Childhood primary central nervous system vasculitis (cPACNS)

Previously healthy children with cPACNS may present with devastating subacute or acute onset neurologic changes and psychiatric symptoms. If the disease is diagnosed early, the inflammation and neurologic damage may be reversible. The Calabrese criteria, designed for adults, requires a new neurological deficit plus angiographic or histologic evidence of CNS vasculitis.42 Two subtypes of cPACNS are recognized: 1) angiography-positive cPACNS that affects the medium and large vessels, and 2) angiography-negative cPACNS which primarily affects the small vessels. Children with angiography-positive cPACNS typically present with focal neurologic symptoms such as unilateral sensory or motor deficits. Systemic inflammatory markers and CSF fluid analysis may be normal.43 The classic MRI finding is a focal area of acute ischemia in a vascular distribution. Diagnosis is confirmed by conventional angiography or MRA that demonstrate large or medium-sized vessel stenosis, tortuosity, beading, or occlusion.

Angiography-positive cPACNS is further defined as progressive or non-progressive based on the appearance of new lesions 3 months after diagnosis. Diffuse neurologic symptoms such as headaches, cognitive dysfunction, and behavioral issues are more common in progressive disease.44 Progressive disease also tends to be multifocal. The treatment of non-progressive cPACNS is controversial but may include anti-coagulation and corticosteroids. Corticosteroids may help prevent recurrence and improve neurologic recovery.45 Treatment of progressive cPACNS includes 6 months of induction therapy with cyclophosphamide (500–750 mg/m2/month) and corticosteroids (2 mg/kg/day initially) followed by maintenance therapy with mycophenolate mofetil or azathioprine for 18 months.46

Angiography-negative cPACNS may present with systemic features including fever and malaise in addition to diffuse or focal neurologic symptoms.44 Systemic inflammatory markers may be normal but CSF fluid analysis typically reveals pleocytosis, elevated protein, or increased opening pressure.

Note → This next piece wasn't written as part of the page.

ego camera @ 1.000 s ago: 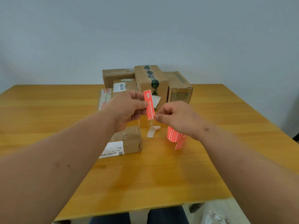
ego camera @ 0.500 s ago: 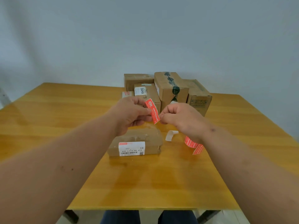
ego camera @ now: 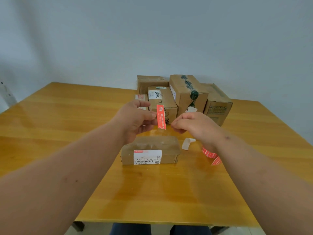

MRI findings are usually multifocal and may can be unilateral or bilateral and involve the gray or white matter.44 Leptomeningeal enhancement on imaging can help to distinguish this disease from demyelinating conditions. Conventional angiography, by definition, is negative. If cPACNS is suspected then a brain biopsy must be performed to confirm the diagnosis. Typical histologic findings are a lymphocytic and non-granulomatous vasculitis.47,48 Treatment of angiography-negative cPACNS includes 6 months of induction therapy with cyclophosphamide (500–750 mg/m2) and corticosteroids (2 mg/kg/day initially) followed by maintenance therapy with mycophenolate mofetil or azathioprine for 18 months.46,47

ANCA- vasculitis

The ANCA -associated vasculitides (AAV) are a group of pediatric conditions classified by small- and medium-vessel inflammation, multi-organ system involvement, and potentially life-threatening disease. They are associated with a high frequency of disease- and treatment-related morbidities. The 3 classic vasculitides in the AAV group are Granulomatosus with polyangiitis (GPA, formerly known as Wegener’s granulomatosis), microscopic polyangiitis (MPA), and Churg-Strauss syndrome (CSS). In the acute phase of disease the major co-morbid conditions may include pulmonary hemorrhage, respiratory failure, rapidly progressive glomerular nephritis, and acute renal failure. Untreated AAV follows a severe course, with near 100% mortality49 and a mean survival of 5 months.50 Additionally, renal failure at presentation confers a high risk of end-stage renal disease and death despite potent immunosuppressive therapy.51 Relapses are very common and occur in up to 60% of patients.52,53 In comparison to adults, children are more likely to have multiple organ involvement, renal involvement, and subglottic stenosis.54,55

GPA primarily affects the upper and lower respiratory tracts and the kidneys. The pediatric GPA classification criteria are listed in Table 6.8 The median age of diagnosis in childhood onset disease is 14 years.54 Constitutional symptoms such as fever, malaise, and weight loss are present in 90% of children at diagnosis.54 80% have pulmonary manifestations that may include pulmonary hemorrhage, nodules, infiltrates, pleurisy, oxygen-dependency, and respiratory failure (Figure 6A).54 80% have upper respiratory disease that may include oral or nasal ulcerations, nasal septum perforation (with subsequent saddle nose deformity), recurrent epistaxis, sinusitis, mastoiditis, hearing loss, and subglottic stenosis (Figure 6B).54 75% have renal involvement that may include hematuria, proteinuria, glomerulonephritis, and kidney failure.54 The renal disease is classically necrotizing and pauci-immune on biopsy. 90% of patients with GPA are ANCA positive, and 80–90% of those patients are cytoplasmic-ANCA (c-ANCA)/ pr3-positive.56 Biopsy of inflamed tissue is helpful to confirm the diagnosis.

Table 6.

EULAR/PReS classification criteria for childhood-onset Granulomatosus with polyangiitis (GPA)8

Diagnosis requires 3 of the following 6 criteria:

  1. Histopathological evidence of granulomatous inflammation

  2. Upper airway involvement

  3. Laryngo-tracheo-bronchial involvement

  4. Pulmonary involvement (by radiograph or CT)

  5. ANCA positivity

  6. Renal involvement (proteinuria, hematuria, red blood cell casts, necrotizing pauci-immune glomerulonephritis)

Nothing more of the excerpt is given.